John Bunyan's Meeting House, Zoar Street
From London With Illustrations by Sir Walter Besant, published by Chatto & Windus in 1892, but likely to predate this.
The Survey of London, volume 22: Bankside (The parishes of St Saviour and Christchurch Southwark) (1950) says the meeting house was used as a workshop in 1819 and the area was rebuilt early in the 19th century. A photo of Zoar Street in 1912 can be seen here and more details can be found here.
Photo courtesy of the British Library via flickr.

Fishmongers’ Almshouses, c1840

Fishmongers’ Almshouses, c1840
Magic lantern slide number LH24-86a. Captioned: Fishmongers’ Almshouses. Newington later St George’s Road. c1840 (watercolour).

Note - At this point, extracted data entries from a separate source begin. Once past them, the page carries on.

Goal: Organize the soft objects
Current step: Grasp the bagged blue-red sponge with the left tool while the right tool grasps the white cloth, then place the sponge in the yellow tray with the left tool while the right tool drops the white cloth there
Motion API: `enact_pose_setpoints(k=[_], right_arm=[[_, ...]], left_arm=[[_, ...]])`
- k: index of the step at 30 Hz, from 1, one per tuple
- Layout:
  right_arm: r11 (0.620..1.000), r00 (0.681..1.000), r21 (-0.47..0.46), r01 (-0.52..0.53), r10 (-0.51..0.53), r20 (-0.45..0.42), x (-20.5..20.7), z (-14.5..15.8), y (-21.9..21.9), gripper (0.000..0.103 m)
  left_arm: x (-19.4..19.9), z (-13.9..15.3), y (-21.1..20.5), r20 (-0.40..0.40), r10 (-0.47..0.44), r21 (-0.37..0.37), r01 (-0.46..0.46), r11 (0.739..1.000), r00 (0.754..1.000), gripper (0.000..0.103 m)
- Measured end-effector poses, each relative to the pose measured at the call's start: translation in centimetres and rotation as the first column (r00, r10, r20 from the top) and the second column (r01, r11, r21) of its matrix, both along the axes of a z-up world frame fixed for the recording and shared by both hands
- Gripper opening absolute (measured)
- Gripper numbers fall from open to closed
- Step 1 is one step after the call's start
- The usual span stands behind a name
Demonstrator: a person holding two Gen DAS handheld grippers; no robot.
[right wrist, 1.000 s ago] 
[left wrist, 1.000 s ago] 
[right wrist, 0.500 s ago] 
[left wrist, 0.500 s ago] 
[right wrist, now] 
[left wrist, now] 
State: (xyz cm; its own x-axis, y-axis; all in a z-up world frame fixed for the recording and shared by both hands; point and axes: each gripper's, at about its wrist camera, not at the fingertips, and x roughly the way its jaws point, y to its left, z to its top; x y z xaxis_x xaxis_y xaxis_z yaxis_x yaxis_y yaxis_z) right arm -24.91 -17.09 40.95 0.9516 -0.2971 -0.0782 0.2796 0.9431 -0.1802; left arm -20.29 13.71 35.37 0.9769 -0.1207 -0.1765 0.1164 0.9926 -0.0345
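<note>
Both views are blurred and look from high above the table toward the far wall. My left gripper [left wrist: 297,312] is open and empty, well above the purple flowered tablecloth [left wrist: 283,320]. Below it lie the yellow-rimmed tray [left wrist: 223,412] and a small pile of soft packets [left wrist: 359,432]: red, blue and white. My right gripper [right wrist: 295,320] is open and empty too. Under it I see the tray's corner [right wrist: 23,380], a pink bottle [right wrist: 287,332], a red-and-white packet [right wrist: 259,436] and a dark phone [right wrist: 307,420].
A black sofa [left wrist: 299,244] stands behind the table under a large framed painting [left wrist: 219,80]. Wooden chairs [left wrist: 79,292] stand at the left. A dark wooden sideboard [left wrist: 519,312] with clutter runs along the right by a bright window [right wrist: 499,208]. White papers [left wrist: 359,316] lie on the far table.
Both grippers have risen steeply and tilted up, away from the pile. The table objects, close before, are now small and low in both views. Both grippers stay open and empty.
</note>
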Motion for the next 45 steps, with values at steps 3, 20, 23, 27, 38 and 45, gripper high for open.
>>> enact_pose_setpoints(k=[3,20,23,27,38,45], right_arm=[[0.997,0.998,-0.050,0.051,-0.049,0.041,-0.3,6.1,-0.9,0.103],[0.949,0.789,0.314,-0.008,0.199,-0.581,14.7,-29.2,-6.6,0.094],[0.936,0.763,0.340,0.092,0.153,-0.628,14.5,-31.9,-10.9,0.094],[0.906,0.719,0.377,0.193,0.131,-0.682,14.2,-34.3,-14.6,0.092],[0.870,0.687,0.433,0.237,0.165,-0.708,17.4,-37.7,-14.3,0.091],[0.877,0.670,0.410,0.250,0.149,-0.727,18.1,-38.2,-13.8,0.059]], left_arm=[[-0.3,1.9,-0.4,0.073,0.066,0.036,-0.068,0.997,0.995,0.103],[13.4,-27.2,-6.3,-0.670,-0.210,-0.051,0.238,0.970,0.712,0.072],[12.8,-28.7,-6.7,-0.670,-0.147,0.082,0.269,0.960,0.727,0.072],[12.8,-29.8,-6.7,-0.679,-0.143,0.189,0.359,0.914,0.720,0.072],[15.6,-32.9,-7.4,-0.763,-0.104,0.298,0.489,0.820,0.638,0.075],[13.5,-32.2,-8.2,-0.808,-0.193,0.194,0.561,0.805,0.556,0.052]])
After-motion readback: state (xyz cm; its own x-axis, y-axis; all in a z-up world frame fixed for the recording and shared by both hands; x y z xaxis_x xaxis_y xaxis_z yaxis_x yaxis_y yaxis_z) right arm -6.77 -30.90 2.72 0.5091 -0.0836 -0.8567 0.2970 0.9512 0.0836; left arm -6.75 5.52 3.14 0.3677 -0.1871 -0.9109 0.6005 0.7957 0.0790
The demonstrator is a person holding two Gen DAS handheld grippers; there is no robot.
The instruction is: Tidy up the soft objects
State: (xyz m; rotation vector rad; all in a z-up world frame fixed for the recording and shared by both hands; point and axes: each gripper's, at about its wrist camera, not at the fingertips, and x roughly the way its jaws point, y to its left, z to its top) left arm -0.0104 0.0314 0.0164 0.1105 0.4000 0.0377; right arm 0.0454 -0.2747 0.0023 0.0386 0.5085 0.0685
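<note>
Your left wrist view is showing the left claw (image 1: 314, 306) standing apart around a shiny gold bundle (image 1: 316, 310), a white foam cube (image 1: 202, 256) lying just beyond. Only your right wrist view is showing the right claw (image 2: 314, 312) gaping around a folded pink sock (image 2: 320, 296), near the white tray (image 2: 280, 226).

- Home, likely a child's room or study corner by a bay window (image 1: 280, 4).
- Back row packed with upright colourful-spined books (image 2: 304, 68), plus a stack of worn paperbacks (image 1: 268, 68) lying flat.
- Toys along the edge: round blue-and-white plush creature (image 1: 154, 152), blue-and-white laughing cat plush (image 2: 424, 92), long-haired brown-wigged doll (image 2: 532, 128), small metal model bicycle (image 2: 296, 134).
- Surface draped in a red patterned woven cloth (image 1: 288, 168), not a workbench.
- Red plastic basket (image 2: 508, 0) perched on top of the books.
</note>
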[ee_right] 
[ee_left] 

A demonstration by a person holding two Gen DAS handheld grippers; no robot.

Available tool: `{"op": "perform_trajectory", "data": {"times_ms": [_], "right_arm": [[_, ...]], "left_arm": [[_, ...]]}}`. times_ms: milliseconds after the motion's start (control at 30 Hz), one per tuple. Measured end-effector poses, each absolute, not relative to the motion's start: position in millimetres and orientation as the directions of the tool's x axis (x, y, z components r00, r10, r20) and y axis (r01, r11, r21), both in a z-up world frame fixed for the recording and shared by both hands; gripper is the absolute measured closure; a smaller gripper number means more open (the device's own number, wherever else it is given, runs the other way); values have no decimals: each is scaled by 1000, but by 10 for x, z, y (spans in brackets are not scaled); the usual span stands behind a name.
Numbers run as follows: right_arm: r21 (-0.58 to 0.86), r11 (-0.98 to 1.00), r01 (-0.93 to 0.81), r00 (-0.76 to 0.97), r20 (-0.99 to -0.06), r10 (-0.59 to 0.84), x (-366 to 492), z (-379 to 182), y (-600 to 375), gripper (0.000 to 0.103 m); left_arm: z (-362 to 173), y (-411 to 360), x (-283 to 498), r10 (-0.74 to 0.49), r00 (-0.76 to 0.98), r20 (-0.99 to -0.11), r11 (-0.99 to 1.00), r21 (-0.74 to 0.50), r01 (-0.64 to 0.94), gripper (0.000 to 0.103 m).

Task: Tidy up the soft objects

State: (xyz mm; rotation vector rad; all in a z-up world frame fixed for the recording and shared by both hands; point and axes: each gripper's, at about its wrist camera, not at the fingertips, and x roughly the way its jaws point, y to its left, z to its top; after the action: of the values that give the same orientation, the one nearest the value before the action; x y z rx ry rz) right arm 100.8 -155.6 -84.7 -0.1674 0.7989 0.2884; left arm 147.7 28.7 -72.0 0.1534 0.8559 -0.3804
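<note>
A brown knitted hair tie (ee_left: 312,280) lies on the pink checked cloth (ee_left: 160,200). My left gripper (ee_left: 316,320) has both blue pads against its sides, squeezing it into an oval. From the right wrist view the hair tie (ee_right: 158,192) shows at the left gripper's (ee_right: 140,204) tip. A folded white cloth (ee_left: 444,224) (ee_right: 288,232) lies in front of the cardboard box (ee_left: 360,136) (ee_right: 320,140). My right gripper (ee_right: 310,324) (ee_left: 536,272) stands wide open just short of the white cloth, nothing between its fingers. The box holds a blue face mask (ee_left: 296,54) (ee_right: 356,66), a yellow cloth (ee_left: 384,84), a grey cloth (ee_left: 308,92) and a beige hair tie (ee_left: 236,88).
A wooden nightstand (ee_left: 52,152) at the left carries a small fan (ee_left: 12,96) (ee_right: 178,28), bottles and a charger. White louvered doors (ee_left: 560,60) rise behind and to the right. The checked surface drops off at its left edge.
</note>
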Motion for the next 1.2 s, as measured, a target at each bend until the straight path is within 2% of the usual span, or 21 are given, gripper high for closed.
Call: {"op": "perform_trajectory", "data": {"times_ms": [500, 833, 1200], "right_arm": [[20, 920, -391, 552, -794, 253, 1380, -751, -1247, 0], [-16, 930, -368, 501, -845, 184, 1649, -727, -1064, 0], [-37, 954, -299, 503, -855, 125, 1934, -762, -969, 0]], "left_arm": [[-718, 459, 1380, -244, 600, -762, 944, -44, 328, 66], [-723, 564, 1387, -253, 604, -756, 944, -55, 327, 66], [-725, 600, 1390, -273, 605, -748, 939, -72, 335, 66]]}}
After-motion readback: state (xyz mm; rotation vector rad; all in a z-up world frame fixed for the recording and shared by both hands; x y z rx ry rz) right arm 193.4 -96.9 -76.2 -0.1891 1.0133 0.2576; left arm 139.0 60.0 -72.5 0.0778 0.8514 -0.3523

Also appeared as plate 51 in Survey of London, volume 25: St George’s Fields (The parishes of St George the Martyr Southwark and St Mary Newington) (1955). The survey reports:
“The Fishmongers’ Almshouses, which formerly stood at the corner of St George’s Road and Newington Butts, were built in 1618 at the expense of several members of the Company on ground bought from Jacob Smith. John Aubrey relates that they were named St Peter’s Hospital by King James I ‘as he came by it from Scotland, in allusion to St Peter, the Tutelar Saint of the Fishmongers’. They were described in 1814 as ‘twenty-two neat houses in three Courts, with a garden behind, and having a neat Chapel’. South of them and within the same enclosure was another almshouse, founded by James Hulbert of the Fishmongers’ Company in 1719 for 42 men and women. The almshouses stood with but little alteration until 1851, when they were moved to Wandsworth.”
More details here.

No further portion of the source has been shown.